Given data:
----
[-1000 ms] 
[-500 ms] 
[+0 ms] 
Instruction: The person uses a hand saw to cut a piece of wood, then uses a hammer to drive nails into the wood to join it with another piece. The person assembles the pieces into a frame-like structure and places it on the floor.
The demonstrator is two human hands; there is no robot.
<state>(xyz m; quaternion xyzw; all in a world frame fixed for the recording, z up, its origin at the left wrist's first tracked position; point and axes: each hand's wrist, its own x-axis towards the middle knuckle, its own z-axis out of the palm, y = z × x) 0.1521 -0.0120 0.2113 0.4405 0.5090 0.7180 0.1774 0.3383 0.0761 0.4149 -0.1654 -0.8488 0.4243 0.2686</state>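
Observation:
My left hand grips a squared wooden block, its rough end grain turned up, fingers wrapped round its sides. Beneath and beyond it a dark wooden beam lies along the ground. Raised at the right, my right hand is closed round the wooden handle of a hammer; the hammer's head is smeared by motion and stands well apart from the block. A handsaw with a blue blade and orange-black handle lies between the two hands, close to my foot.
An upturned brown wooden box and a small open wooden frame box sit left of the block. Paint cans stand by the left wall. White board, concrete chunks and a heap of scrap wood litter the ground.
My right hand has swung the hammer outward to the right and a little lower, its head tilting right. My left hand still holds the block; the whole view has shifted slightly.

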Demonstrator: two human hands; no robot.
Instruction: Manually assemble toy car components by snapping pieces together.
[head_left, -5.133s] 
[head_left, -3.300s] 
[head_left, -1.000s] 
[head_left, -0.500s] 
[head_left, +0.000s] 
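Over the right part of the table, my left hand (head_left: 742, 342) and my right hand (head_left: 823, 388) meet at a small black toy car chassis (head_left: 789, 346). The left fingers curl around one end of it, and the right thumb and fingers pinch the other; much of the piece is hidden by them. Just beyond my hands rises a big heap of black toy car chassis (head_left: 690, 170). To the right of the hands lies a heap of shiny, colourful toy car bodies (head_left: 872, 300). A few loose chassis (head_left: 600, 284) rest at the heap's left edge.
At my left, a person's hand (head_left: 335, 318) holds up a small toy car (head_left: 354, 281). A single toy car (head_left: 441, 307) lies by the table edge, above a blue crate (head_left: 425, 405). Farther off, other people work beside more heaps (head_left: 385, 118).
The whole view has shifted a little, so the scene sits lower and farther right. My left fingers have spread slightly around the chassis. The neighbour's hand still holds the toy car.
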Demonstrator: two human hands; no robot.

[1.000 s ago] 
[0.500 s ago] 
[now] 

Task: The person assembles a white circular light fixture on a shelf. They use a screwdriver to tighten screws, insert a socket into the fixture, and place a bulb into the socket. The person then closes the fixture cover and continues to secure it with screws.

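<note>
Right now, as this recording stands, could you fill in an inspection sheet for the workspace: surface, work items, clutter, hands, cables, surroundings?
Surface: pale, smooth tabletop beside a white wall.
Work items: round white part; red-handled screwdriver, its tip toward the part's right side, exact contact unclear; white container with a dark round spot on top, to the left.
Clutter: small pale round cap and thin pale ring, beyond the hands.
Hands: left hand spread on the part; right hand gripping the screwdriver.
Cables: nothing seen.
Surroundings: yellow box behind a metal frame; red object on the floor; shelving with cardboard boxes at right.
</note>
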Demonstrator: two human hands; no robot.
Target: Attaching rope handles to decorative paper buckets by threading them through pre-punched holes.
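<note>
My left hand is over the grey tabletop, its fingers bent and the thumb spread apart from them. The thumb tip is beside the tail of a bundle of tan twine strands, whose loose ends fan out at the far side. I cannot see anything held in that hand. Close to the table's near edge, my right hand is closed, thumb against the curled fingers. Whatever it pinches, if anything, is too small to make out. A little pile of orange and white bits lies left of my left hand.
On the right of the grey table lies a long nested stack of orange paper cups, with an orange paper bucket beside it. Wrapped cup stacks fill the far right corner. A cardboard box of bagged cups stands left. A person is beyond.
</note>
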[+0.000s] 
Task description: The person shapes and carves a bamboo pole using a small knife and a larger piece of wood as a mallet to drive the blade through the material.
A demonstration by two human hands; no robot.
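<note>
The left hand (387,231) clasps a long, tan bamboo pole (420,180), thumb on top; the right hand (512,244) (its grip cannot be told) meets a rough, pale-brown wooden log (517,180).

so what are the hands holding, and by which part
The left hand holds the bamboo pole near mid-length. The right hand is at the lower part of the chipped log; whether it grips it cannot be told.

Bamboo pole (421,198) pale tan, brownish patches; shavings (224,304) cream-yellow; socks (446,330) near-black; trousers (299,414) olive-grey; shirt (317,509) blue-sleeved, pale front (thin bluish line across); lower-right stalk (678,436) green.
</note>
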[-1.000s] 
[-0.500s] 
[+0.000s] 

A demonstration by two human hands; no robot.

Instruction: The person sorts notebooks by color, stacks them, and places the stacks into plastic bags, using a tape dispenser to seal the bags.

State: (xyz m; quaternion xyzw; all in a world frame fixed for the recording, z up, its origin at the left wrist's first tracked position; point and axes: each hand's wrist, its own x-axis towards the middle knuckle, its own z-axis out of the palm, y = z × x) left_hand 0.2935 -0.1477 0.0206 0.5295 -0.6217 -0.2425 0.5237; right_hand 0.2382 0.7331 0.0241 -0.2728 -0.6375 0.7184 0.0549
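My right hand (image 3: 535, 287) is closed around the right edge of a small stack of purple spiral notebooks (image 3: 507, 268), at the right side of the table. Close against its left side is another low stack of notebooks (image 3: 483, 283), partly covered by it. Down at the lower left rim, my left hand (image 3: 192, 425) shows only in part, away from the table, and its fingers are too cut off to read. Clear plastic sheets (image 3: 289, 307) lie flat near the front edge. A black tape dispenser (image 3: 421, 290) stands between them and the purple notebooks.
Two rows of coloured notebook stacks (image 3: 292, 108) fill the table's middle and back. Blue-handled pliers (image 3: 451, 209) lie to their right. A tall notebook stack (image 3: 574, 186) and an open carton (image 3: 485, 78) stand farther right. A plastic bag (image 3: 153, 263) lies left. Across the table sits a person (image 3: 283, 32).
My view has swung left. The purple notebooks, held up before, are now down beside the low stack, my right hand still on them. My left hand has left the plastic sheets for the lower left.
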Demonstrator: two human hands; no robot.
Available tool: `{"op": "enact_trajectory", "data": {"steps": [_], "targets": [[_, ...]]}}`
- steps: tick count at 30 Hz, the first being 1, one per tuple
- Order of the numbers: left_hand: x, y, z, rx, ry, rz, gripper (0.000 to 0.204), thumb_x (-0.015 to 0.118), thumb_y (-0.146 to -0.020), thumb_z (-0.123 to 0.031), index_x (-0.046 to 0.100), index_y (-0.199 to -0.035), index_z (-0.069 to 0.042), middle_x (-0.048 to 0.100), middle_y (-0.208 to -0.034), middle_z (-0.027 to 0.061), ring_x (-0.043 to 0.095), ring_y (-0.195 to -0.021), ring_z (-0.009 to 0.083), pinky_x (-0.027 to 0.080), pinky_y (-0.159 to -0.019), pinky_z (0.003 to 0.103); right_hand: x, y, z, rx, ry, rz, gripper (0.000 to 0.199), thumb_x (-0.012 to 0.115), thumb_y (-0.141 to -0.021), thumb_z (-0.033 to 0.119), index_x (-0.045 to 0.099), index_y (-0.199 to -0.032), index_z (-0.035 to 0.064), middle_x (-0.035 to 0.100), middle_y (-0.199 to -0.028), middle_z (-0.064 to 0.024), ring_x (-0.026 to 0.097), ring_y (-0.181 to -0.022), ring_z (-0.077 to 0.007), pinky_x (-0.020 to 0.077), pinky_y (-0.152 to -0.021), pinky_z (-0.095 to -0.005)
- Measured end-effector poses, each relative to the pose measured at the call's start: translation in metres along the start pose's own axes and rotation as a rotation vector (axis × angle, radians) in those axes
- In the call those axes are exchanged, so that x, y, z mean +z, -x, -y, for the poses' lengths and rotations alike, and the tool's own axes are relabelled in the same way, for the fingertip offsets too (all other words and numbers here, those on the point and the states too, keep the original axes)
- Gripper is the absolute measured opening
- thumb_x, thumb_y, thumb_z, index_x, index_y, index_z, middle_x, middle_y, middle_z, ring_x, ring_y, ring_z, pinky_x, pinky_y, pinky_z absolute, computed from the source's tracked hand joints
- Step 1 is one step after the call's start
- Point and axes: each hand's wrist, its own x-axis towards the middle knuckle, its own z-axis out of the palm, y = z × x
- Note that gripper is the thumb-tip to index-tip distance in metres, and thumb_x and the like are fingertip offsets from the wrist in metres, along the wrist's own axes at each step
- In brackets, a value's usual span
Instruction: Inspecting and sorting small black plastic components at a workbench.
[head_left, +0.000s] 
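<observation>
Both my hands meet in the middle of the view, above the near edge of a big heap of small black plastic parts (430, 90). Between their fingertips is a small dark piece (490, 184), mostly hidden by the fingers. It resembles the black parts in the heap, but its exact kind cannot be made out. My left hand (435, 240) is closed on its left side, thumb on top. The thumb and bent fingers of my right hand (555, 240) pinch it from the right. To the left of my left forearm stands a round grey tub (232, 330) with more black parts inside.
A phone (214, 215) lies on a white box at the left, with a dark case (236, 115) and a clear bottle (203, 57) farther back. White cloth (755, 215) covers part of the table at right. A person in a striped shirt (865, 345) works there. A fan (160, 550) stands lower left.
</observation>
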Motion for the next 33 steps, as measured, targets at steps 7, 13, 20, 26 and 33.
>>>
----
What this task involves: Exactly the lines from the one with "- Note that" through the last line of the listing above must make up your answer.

Output for this task:
- Note that gripper is the thumb-tip to index-tip distance in metres, and thumb_x and the like are fingertip offsets from the wrist in metres, along the wrist's own axes at each step
- In brackets, a value's usual span
Instruction: Inspecting and sorting small black plastic components at a workbench.
[head_left, +0.000s] 
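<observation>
Both my hands meet in the middle of the view, above the near edge of a big heap of small black plastic parts (430, 90). Between their fingertips is a small dark piece (490, 184), mostly hidden by the fingers. It resembles the black parts in the heap, but its exact kind cannot be made out. My left hand (435, 240) is closed on its left side, thumb on top. The thumb and bent fingers of my right hand (555, 240) pinch it from the right. To the left of my left forearm stands a round grey tub (232, 330) with more black parts inside.
A phone (214, 215) lies on a white box at the left, with a dark case (236, 115) and a clear bottle (203, 57) farther back. White cloth (755, 215) covers part of the table at right. A person in a striped shirt (865, 345) works there. A fan (160, 550) stands lower left.
</observation>
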Motion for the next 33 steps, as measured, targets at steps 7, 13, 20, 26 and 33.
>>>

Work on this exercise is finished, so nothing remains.